Description:  Lubbock Independent School District refused to display a faith-based ad on its Jumbotron during high school football games. The district denied the ad because of its religious message even though the district permits other non-school-related organizations, including other religious groups, to advertise.


ADF to full 5th Circuit: ‘Jesus Tattoo’ ad is protected free speech

Texas school district refused Christian ad on Jumbotron
Friday, March 27, 2015

Attorney sound bites:  Jeremy Tedesco  |  Matt Sharp

NEW ORLEANS – Alliance Defending Freedom attorneys asked the full U.S. Court of Appeals for the 5th Circuit Friday to hear the case of a faith-based business prohibited from advertising on a Texas school district’s Jumbotron during football games because the ad is too religious in nature.

On March 13, a three-judge panel of the 5th Circuit upheld a district court’s decision that allowed Lubbock Independent School District to deny the ad for JesusTattoo.org because of its religious message even though it permits other non-school-related businesses and organizations, including other faith-based groups, to advertise.
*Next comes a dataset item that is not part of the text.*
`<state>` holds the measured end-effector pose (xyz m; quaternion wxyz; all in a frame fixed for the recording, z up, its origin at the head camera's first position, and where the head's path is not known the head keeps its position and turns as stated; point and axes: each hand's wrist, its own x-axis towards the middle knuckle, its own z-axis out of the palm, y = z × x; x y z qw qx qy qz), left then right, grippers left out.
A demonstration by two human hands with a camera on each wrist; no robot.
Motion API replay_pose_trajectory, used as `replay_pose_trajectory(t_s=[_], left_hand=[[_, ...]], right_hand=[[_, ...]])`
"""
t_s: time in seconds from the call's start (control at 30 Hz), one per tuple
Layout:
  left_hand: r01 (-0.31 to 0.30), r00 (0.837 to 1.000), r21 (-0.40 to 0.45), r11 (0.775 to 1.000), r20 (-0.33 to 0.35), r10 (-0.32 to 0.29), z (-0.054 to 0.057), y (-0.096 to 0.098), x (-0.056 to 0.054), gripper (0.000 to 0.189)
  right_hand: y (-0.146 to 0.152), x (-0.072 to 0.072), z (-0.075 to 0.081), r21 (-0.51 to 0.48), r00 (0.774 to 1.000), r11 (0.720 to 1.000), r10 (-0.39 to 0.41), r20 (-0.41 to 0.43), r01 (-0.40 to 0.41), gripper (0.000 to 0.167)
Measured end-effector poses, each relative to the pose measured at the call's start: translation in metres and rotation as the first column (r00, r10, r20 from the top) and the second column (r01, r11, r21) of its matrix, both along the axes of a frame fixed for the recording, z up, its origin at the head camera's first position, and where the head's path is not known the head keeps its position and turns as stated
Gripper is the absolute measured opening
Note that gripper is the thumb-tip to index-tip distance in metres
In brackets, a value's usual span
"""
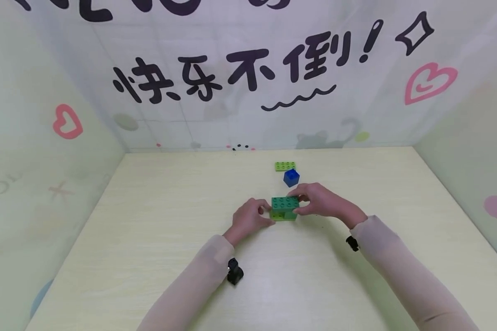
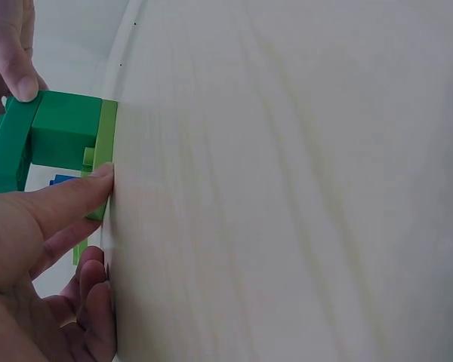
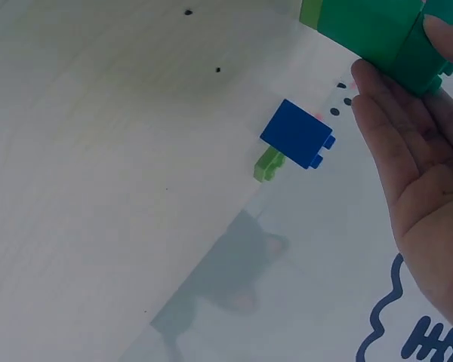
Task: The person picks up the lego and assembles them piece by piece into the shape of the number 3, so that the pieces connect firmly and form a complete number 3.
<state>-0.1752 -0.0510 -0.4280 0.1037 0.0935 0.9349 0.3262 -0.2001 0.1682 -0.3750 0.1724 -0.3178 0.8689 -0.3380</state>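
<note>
A small stack of toy bricks stands on the table in the head view. At its bottom is a lime plate (image 1: 277, 216), bearing a green block (image 1: 290, 215) at the right end. Across the top lies a dark green studded brick (image 1: 282, 203), overhanging the plate's left part. My left hand (image 1: 248, 217) pinches the lime plate (image 2: 106, 143) by its edges between thumb and fingers. With thumb and fingers my right hand (image 1: 320, 200) grips the right end of the dark green brick (image 3: 419, 56). Part of that brick is hidden by the right fingers.
Just behind the stack sits a blue brick (image 1: 291, 178). A second lime plate (image 1: 285, 166) lies beyond it, close to the back wall. The pale table (image 1: 170, 193) is bordered by printed cloth walls at the back and both sides.
</note>
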Motion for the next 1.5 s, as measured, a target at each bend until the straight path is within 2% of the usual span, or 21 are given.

“Public school districts should not be in the business of picking and choosing which messages will get ad space based on the views the district prefers,” said ADF Senior Legal Counsel Jeremy Tedesco. “No district can legally say that some groups can advertise while this one can’t simply because the ad is too religious – especially when the district has already allowed the religious messages of other groups. The First Amendment does not allow the government to engage in that kind of censorship.”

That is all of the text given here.